Imaging ischemic inflammation with the LTB₄ receptor antagonist, RP517. TTC-stained heart slice (A) and ex vivo ^99mTc-RP517 image (B) of the same heart slice. (C) Raw (left) and background subtracted (right) in vivo ^99mTc-RP517 images acquired from a dog 60 minutes after reperfusion. Background subtraction was performed to eliminate the surgically related tracer uptake in the field of view. The shadow on the raw image denoted by an asterisk is the metal rib spreader. Note that focal ^99mTc-RP517 uptake was readily observed in the inflamed anteroseptal region of the heart on both ex vivo and in vivo images. Tracer uptake was negligible in the normal, posterior wall. (Reprinted with permission from Riou et al.⁵⁹).

CELL DEATH

Apoptosis is the physiological process of programmed cell death, whereby organisms selectively target cells to be eliminated when they are no longer needed. The cardiovascular pathologies of cardiomyopathy, heart failure, myocarditis, and myocardial infarction are associated with increased levels of apoptosis, particularly in the myocyte. There is a subset of cell death that occurs as an outcome of these pathological processes considered to be outside of programmed cellular mechanisms termed necrosis. A recent study evaluating a role of apoptosis and necrosis in the setting of acute myocardial infarction revealed a potential therapeutic role for cyclosporine.⁶¹ The intervention is hypothesized to minimize peri-infarct, reperfusion-related cell death that takes place in the setting of revascularization. It is estimated that 30% of cardiomyocytes in the injured myocardium become apoptotic as a result of ischemia reperfusion injury, and animal models of acute infarction demonstrate that up to 50% of the final size of the infarct can be related to lethal reperfusion injury.^62,63 Other animal studies demonstrate that inhibition of apoptosis with caspase-inhibitors is cardioprotective.^64–66 There is also data that suggests early apoptosis may be the pathological substrate leading from ischemia to necrosis.⁶⁷ An ability to assess cell death anywhere along the spectrum of apoptosis to necrosis would allow investigators to fine tune a therapeutic regimen and optimize clinical outcome.

Depending on the initiating signals, there are two major pathways for cell death; intrinsic and extrinsic.⁶⁸ The intrinsic pathway is generated from within the cell through DNA damage, mitochondrial signals, and oncogene activation, leading to activation of caspase enzymes.
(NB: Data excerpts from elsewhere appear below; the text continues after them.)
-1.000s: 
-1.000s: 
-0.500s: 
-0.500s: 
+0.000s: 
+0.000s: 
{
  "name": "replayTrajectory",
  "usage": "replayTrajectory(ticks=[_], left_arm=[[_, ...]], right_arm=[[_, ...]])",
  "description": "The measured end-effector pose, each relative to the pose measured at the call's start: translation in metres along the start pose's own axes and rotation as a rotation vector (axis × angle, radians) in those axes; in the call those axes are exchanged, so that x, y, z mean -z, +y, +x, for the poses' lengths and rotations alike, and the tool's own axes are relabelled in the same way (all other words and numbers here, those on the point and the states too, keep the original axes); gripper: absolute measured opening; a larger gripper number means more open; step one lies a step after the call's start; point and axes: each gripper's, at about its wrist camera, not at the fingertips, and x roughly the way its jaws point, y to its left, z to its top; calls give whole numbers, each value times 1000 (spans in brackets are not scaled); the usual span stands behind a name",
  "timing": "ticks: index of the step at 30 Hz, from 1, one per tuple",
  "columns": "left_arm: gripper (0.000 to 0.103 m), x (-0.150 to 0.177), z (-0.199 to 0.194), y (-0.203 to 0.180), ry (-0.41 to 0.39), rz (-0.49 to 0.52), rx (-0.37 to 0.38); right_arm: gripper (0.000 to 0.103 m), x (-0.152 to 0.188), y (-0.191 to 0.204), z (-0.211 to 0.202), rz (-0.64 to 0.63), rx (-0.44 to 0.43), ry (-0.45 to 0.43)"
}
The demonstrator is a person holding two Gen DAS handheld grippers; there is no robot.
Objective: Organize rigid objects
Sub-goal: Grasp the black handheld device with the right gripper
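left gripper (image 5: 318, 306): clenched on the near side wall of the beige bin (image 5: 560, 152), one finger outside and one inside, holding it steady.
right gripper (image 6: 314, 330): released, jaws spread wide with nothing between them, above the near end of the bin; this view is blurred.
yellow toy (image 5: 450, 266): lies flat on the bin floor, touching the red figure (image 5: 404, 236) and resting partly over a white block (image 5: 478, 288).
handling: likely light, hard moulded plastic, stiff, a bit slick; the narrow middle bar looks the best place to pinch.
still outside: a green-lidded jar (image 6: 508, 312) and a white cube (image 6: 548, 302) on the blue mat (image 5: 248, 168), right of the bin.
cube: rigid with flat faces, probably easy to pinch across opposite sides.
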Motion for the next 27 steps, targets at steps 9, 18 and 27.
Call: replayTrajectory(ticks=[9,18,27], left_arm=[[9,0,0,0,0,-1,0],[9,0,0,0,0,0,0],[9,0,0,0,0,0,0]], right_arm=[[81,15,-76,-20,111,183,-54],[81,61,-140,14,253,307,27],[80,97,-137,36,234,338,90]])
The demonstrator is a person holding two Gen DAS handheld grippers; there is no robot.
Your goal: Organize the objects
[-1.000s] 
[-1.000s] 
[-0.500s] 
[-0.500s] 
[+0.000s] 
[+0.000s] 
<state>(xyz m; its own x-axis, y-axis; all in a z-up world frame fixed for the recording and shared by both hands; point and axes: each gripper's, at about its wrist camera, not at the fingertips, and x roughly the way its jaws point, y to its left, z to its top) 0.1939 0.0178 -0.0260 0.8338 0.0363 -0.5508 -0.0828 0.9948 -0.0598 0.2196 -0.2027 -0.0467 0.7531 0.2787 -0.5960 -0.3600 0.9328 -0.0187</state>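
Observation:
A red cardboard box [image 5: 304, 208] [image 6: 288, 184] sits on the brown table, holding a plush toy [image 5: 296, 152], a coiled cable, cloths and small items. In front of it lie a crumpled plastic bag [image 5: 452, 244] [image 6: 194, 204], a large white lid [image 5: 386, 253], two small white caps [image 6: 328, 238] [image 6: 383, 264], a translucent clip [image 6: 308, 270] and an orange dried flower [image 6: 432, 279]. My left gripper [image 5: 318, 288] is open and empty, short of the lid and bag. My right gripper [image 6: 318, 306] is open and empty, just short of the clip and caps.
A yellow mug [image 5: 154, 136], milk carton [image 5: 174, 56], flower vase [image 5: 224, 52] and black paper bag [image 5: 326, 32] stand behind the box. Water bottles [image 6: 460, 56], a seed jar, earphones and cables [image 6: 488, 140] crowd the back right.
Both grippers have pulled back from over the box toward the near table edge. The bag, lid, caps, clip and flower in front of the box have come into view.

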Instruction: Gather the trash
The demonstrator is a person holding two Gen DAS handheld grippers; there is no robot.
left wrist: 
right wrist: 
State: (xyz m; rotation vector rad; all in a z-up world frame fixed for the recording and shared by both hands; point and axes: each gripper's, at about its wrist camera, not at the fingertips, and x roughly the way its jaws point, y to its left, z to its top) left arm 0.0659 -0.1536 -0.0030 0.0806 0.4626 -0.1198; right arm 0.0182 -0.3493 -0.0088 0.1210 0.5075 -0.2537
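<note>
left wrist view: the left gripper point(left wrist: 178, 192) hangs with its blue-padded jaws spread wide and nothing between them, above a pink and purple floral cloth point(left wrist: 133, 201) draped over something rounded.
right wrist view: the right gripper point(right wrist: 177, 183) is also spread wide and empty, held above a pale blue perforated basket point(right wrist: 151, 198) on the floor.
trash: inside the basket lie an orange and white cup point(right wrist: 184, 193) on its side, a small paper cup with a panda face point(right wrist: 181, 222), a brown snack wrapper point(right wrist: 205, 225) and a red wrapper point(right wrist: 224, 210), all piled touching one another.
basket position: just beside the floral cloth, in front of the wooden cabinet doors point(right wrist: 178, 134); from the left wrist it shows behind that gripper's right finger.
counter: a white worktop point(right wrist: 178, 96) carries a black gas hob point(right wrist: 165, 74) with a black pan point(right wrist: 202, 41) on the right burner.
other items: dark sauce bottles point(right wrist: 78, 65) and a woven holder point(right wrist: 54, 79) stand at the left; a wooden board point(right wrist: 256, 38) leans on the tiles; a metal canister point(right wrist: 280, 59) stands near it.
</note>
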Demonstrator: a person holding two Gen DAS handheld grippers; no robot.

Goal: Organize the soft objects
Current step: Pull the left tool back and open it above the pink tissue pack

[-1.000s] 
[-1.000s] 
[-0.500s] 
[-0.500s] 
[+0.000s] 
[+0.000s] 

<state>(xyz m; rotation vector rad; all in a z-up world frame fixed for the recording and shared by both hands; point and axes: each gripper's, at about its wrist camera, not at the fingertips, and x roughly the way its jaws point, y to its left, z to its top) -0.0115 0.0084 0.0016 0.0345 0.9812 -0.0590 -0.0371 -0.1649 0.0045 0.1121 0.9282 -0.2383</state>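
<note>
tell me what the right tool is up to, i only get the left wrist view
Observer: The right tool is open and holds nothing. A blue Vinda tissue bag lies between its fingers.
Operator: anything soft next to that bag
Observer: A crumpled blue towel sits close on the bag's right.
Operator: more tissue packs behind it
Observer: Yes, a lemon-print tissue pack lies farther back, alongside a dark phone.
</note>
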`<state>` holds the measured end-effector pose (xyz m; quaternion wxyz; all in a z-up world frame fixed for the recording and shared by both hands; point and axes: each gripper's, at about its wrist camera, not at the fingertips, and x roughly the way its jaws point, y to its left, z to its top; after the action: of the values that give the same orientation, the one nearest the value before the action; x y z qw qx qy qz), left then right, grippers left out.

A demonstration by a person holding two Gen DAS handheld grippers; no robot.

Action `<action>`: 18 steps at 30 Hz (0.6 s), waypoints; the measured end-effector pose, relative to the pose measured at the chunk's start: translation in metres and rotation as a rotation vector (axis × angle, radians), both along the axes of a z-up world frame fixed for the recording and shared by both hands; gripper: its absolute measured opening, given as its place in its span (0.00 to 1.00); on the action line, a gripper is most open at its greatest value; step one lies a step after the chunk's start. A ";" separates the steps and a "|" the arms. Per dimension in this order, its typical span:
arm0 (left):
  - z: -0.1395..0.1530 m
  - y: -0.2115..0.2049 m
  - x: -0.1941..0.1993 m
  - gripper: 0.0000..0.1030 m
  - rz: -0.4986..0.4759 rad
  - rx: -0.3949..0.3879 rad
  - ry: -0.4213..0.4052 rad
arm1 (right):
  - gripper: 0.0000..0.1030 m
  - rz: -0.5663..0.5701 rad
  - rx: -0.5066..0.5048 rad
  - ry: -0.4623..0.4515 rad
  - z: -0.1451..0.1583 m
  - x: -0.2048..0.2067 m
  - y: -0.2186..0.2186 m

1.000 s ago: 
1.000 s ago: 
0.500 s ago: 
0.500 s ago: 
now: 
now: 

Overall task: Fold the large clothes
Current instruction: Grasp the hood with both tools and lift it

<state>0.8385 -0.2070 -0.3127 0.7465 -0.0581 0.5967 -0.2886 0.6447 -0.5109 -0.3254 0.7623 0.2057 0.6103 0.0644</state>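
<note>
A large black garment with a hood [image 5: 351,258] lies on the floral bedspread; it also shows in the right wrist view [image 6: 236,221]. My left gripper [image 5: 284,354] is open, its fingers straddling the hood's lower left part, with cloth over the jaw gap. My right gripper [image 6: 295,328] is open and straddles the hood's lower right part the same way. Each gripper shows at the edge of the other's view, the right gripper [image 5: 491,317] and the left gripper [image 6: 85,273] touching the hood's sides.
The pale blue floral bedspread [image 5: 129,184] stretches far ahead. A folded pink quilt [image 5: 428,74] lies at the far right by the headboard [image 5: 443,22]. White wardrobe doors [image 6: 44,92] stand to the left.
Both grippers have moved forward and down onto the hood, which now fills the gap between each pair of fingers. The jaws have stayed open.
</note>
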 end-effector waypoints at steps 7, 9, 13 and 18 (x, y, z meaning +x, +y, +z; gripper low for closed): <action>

The extrinsic pathway is initiated through extracellular signals that target cell membrane receptors like Fas, a death receptor. The culmination of this event through either pathway is the activation of a key effector, caspase-3.⁶⁹ Soon after the activation of caspase-3, the energy-dependent asymmetric distribution of phospholipids that enables the definition of various subregions within the lipid bilayer of cell membranes is lost, leading to increased phosphatidyl serine (PS) on the outer cell membrane.⁷⁰ The exposure of PS on the surface of the cell makes it a target for binding the protein, annexin V.^70–72

As myocardial ischemia or infarction persists, cells move from early apoptotic signals to complete necrosis. Breakdown of mitochondrial respiration and loss membrane potential lead to the accumulation of calcium in the mitochondria of infarcted or severely injured myocardium.^73,74 With loss of membrane potential cellular structures also begin to dissipate. Positively charged histones and other organelle proteins are exposed from the protection of their membrane barriers. These changes in early necrotic tissue have been utilized for imaging techniques that seek to identify early necrosis in acute myocardial infarctions and are discussed in more detail below.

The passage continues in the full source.